> _What you have to do_
Reproduce exactly the lines of the material beneath, from the line that contains "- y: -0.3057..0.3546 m" to the line that contains "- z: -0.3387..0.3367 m", both included, and no other lines.

> _Data_

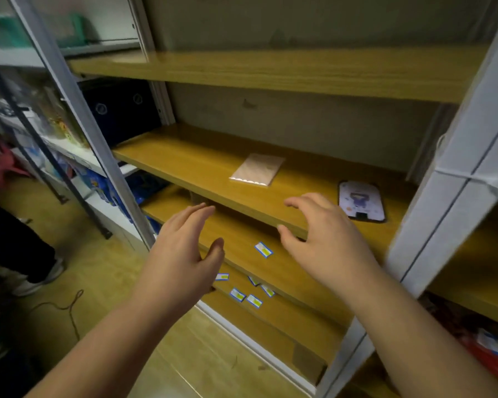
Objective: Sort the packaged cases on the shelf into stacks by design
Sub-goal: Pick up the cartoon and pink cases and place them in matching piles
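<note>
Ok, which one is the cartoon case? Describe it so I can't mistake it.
Find the middle wooden shelf, the board both hands hover in front of. Go to its right end, just past the right hand, near the white upright. The cartoon case lies flat there: dark-edged, pale lilac, with a purple figure, unlike the plain pinkish packet further back to its left.
</note>
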`<act>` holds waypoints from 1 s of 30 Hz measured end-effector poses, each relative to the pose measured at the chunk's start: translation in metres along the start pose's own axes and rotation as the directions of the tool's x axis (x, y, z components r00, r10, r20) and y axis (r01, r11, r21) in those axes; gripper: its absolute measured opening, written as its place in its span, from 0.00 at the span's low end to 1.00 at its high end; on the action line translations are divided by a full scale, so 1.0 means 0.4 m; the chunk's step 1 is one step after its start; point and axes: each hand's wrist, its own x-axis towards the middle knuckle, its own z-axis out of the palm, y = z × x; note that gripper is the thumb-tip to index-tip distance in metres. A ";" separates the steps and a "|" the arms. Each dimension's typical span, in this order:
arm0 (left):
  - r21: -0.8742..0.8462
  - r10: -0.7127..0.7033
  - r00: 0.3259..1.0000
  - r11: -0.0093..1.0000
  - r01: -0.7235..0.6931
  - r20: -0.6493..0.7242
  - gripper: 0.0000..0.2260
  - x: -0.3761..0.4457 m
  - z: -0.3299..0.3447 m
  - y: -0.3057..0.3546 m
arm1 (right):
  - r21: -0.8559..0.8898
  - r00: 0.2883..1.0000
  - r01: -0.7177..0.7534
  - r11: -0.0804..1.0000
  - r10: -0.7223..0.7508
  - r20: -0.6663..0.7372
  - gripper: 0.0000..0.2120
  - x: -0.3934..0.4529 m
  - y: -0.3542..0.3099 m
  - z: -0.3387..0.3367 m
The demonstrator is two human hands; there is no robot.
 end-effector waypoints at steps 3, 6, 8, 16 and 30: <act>0.022 -0.008 1.000 1.000 0.008 -0.004 0.27 0.076 -0.014 -0.036 | 0.002 1.000 -0.021 1.000 0.021 -0.006 0.21 0.092 0.003 0.015; 0.012 -0.024 1.000 1.000 0.024 0.004 0.27 0.147 -0.008 -0.065 | -0.005 0.999 -0.050 0.999 0.050 -0.003 0.20 0.159 0.010 0.033; -0.010 -0.034 0.999 0.999 0.034 0.034 0.29 0.184 0.005 -0.078 | -0.010 0.997 -0.072 0.997 0.072 0.009 0.20 0.184 0.011 0.048; -0.010 0.060 0.951 0.998 -0.059 0.303 0.34 0.373 0.113 -0.105 | -0.057 0.984 -0.174 0.983 0.175 0.024 0.19 0.222 0.030 0.086; 0.350 0.073 0.860 0.893 -0.282 0.504 0.54 0.711 0.350 -0.119 | -0.169 0.894 -0.447 0.878 0.431 -0.126 0.25 0.231 -0.013 0.158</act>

> _Task solution_
  - y: -0.3057..0.3546 m
arm1 (right):
  - r21: -0.8559..0.8898
  - r00: 0.2883..1.0000
  - r01: -0.7177..0.7534
  - r11: -0.0804..1.0000
  - r10: -0.7223..0.7508
  - r20: -0.6663..0.7372
  - gripper: 0.0000..0.2120
  - x: -0.3934..0.4529 m
  - y: -0.3542..0.3099 m
  - z: -0.3387..0.3367 m

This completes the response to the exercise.